WORK TO BE COMPLETED:
Once you reach the line containing "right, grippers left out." in the entries below, write out that line and each one after it down to the line containing "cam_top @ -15", exactly and with nothing added.

____

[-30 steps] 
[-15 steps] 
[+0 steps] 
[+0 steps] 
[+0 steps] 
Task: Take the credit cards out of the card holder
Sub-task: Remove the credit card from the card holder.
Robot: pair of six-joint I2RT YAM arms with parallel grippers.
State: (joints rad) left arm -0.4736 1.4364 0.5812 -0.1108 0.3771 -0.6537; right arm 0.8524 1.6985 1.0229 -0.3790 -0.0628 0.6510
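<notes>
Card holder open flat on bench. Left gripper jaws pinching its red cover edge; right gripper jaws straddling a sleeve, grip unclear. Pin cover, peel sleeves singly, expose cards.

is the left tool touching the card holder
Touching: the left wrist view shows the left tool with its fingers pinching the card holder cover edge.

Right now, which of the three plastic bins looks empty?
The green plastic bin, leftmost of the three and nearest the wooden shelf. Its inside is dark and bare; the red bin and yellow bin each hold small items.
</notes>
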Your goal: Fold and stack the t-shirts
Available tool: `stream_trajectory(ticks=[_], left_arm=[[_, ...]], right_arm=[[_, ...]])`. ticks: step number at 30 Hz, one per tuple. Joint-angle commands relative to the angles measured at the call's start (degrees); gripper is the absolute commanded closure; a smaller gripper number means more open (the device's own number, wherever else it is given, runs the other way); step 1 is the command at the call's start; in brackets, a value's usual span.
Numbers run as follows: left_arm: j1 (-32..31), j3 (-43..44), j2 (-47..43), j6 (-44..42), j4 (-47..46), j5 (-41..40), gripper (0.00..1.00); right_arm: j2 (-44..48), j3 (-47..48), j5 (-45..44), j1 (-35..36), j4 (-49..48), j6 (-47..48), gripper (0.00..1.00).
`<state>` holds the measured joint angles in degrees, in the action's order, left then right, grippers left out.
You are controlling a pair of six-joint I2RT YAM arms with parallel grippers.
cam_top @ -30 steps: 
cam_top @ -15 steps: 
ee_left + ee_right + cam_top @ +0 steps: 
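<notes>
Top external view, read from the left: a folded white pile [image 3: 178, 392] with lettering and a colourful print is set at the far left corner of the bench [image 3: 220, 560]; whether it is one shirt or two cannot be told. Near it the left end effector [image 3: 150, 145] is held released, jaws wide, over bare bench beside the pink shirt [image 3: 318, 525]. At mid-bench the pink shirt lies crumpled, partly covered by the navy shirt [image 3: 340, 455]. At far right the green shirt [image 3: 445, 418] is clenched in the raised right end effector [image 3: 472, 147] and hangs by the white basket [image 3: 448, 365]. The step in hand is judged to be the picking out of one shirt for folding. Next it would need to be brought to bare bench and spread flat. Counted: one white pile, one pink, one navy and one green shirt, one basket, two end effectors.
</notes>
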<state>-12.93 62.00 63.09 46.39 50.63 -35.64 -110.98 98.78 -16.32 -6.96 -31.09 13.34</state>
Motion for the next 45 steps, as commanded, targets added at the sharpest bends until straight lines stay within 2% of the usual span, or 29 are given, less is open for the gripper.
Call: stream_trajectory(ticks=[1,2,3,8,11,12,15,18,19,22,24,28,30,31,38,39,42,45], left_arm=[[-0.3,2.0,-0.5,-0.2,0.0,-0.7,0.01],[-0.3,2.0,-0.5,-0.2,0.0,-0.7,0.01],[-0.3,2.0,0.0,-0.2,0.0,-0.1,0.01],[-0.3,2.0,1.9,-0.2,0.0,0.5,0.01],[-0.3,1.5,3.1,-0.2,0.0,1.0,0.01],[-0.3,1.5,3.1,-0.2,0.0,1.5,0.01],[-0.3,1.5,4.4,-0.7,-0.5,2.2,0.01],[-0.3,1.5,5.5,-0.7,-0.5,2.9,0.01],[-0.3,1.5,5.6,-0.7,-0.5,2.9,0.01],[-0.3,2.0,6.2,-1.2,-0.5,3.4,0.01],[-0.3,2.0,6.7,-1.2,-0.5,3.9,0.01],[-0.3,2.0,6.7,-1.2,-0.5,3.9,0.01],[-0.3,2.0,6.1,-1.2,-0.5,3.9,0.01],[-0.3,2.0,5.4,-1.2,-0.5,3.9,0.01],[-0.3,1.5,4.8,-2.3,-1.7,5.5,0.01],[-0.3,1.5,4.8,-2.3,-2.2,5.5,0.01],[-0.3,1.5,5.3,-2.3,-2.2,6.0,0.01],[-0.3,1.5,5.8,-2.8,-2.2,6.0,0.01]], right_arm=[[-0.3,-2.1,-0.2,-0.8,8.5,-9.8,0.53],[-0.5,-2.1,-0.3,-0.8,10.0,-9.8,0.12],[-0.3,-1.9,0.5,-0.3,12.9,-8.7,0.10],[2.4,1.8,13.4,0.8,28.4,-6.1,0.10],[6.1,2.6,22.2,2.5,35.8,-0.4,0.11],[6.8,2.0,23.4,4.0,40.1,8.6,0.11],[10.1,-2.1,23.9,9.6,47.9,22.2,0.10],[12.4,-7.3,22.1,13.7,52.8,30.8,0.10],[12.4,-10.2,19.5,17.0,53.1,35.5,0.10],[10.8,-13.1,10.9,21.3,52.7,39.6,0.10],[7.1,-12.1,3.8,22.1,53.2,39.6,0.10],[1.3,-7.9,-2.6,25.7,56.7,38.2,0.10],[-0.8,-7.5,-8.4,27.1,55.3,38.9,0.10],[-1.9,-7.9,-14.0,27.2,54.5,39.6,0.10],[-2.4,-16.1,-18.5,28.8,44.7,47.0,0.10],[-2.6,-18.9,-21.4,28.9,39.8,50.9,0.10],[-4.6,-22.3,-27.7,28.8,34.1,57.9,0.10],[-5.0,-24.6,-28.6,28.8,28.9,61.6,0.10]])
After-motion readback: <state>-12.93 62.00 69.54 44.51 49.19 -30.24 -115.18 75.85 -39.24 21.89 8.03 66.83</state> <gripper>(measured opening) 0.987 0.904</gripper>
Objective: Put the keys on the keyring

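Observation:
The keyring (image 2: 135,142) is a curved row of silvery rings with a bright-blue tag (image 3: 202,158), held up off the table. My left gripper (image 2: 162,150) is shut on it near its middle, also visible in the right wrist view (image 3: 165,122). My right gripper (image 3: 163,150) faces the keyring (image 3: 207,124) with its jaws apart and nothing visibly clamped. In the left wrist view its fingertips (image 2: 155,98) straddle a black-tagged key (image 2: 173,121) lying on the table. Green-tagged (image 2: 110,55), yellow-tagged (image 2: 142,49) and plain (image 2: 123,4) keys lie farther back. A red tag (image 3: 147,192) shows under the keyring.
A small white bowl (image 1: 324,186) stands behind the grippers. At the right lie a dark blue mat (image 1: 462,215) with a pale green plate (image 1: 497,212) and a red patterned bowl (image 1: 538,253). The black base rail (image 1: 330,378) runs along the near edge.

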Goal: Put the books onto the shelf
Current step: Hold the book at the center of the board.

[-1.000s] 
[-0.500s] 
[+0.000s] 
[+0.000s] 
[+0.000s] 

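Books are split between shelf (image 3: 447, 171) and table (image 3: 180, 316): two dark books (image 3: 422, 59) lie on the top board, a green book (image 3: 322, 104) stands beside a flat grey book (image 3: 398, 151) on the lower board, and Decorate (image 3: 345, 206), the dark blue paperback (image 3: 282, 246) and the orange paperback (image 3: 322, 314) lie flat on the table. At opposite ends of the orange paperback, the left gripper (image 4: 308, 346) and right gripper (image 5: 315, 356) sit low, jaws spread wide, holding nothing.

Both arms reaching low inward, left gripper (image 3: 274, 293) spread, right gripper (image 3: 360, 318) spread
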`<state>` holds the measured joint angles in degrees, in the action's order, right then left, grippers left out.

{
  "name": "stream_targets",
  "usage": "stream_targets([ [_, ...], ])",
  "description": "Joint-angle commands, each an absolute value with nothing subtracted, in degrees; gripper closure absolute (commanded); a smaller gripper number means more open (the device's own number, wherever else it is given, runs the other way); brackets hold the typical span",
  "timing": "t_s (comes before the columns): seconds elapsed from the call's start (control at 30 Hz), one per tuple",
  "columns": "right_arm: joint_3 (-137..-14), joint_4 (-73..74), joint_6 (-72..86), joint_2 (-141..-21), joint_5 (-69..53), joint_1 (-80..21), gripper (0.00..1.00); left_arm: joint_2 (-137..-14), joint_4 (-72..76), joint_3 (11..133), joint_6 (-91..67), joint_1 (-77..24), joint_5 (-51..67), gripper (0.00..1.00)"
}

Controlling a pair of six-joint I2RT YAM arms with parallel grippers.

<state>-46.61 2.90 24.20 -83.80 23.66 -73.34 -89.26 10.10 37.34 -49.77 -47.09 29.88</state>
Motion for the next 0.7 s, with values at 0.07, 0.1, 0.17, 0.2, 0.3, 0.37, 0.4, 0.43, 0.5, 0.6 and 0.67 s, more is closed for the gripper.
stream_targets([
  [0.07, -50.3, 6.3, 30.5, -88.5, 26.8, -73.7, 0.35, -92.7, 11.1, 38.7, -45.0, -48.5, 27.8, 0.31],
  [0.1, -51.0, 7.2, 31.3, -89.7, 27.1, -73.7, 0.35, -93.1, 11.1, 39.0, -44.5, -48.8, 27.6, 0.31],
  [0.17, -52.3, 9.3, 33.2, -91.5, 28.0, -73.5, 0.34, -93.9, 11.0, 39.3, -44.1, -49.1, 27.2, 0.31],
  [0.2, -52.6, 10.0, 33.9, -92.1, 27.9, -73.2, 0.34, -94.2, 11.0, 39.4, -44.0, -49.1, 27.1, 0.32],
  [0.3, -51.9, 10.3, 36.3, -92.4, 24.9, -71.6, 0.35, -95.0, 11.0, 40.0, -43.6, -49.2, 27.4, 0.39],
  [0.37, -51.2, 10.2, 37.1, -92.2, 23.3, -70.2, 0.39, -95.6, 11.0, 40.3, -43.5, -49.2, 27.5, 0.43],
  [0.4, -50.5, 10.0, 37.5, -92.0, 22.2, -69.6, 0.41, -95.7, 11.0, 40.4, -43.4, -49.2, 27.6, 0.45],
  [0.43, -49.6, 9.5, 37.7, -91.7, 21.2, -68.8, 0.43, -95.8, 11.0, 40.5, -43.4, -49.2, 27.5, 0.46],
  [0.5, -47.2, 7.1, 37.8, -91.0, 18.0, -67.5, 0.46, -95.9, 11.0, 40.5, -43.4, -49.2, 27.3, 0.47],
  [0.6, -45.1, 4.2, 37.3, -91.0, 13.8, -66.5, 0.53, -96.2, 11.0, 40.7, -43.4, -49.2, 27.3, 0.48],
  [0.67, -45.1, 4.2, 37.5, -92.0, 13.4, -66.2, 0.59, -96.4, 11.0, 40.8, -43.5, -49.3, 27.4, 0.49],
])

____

PROBLEM SOLUTION:
`<state>` holds the measured joint angles in degrees, in the action's order, left then right, grippers left out.
You are controlling a pair of six-joint I2RT YAM arms with parallel grippers.
cam_top @ -30 steps: 
cam_top @ -15 steps: 

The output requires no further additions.